Monday, July 13, 2015

More Than Just About Gay Rights and Religious Freedom

“I will force you.  You WILL do this!”

“Oh, no you don’t!  I have a right to say NO.  I refuse!”

A baker chooses not to do a wedding cake for a gay couple’s wedding celebration.  The gay couple sues.  They’re going to make sure he can’t refuse them.

Is it about religious freedom, freedom of faith and conviction?  Is it about civil rights, gay rights, illegal discrimination?  Yes…and no.  It may very well be more about hatred, anger, and resentment.  It’s more about attitude, spirit, and motive, power and control.

Let’s begin with the baker.  The baker refuses to do a wedding cake for a gay couple on the bases of his Christian convictions.  And let us acknowledge that it is a good thing for people to have religious and moral convictions.  It makes for good character and good citizenship.

But, I have to wonder.  Would this same Christian baker, on the bases of his convictions and the keeping of a clear conscience, also refuse to sell his goods and services, his baker’s bread, cookies, pies, and wedding cakes, to known prostitutes, drug-addicts, alcoholics, gamblers, adulterers and fornicators?  Would he also refuse to sell to known atheists and agnostics or followers of other competing faiths such as adherents to Islam, Buddhism, or members of the Transcendental New Age movement?  My guess is that the answer is probably not—he would not refuse them service or sales.

So I wonder, is the baker applying his religious convictions too narrowly and/or preferentially?  Obviously he is against gay unions, gay marriage, and gay rights.  The gay community knows this and they are outraged.  Thus, they are on the attack, while the Christian baker digs in his heels defiantly.  It is a battle of wills and obstinate spirits.

It should be asked, “Why do Christian businessmen and women refuse service to gays on the bases of religious freedom of faith and conviction but seem to have no such qualms when it comes to selling or serving people who may be guilty of the many other well-known Biblical sins, such as those already mentioned?  In short, why the specific focus on gays?  And why the anger; indeed, for some, it is not just anger but thinly disguised disgust and/or hatred of gays?

To an extent, it seems appropriate that a private business owner should have the right to refuse service to anyone he/she wants (within reason).  For example: Have you never seen a sign in front of a restaurant, perhaps while at the beach, that says, “No shirt, no shoes, NO service!”?  By refusing to serve people without shirt or shoes, a business is exercising a right to choose its clientele.  This, of course, stays within acceptable social limits.  For it took a Civil Rights movement to finally deal with discrimination against African Americans.  Thus, there are always limits and boundaries to all freedoms and rights.  It is a way society prevents unfair practices and unjust extremes.  Out and out discrimination against a designated people—Blacks, Asians, Hispanics, and Other—is just wrong.

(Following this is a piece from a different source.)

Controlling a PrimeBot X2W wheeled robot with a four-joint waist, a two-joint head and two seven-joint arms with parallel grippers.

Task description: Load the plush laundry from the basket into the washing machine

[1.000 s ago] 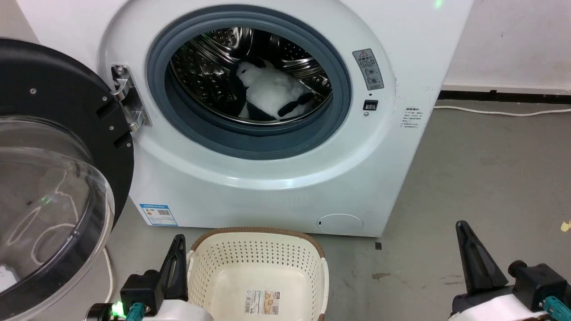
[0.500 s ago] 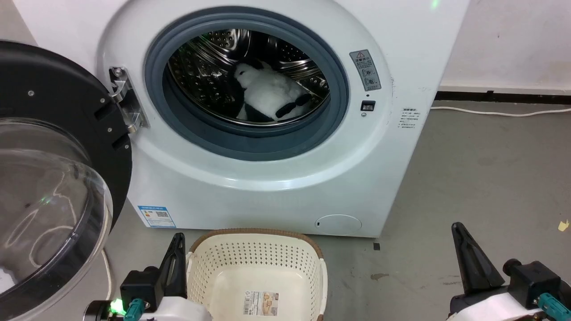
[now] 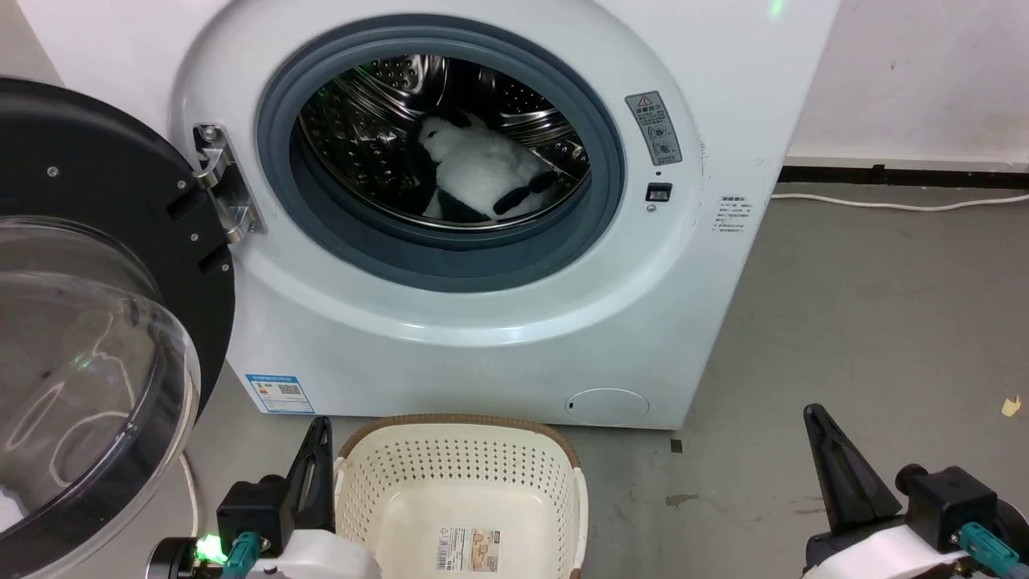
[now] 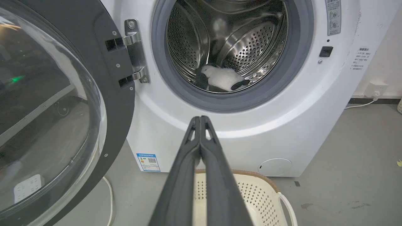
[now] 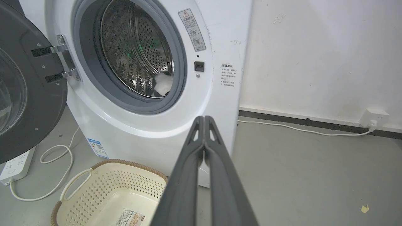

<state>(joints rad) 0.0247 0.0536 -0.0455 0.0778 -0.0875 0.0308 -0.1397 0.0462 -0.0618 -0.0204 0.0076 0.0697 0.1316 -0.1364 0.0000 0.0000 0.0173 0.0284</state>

Now let’s look at a gay couple demanding that a baker sell them a wedding cake.  I have to ask, are there no other bakers in town?  I’m sure there may even be a bakery owned and operated by an outstanding member within the gay community.  Why not go there?  Why force the issue?  Why make the demand of a Christian baker who makes it clear that he wishes not to serve gay couples because of his personal faith convictions?  Why?  Because they want to make an example of him, for one; and more importantly, they don’t want this particular baker or any other particular business person to have the power to be able to say NO to them.

It comes down to a naked power struggle.  It is a struggle for out-and-out control in the public square, the public arena.  They are forcing the baker’s hand.  “You will NOT say no to us—EVER!”  Such a fighting spirit comes from years of discrimination, years of anti-gay bashing, years of denial and second-class citizenship status, years of pain, hurt, grief, and rejection.   The gay community will no longer stand for it.  They’ve had enough.  And so they are fighting mad.  Many are therefore seething with hatred for the so-called “homophobic, anti-gay, right-wing, bigoted, conservative Christian.”  Given that many gay people have literally suffered physical abuse, sometimes beaten to the point of death, just for being gay, they are ready to fight tooth and nail for their demands and their perceived rights.

Thus, in its worst case scenario, the struggle becomes one of mutual hatred, hatred versus hatred, condemnation versus condemnation, judgment versus judgment.  In such a context the ability to listen and agree-to-disagree with mutual respect in the face of conflicting convictions/beliefs is not only lost but deliberately avoided, stamped out, and rejected.  It becomes a “win-all” or “lose everything” confrontation.  It becomes total warfare—all or nothing.  Even though individual battles may be won here and there, the nature of the war itself will have destroyed something in everyone on both sides.  Both sides become losers with no one really winning.  It is the nature of fighting for revenge and/or fighting in the spirit of hatred, wanting to totally destroy one’s opponent and completely bury his/her cause.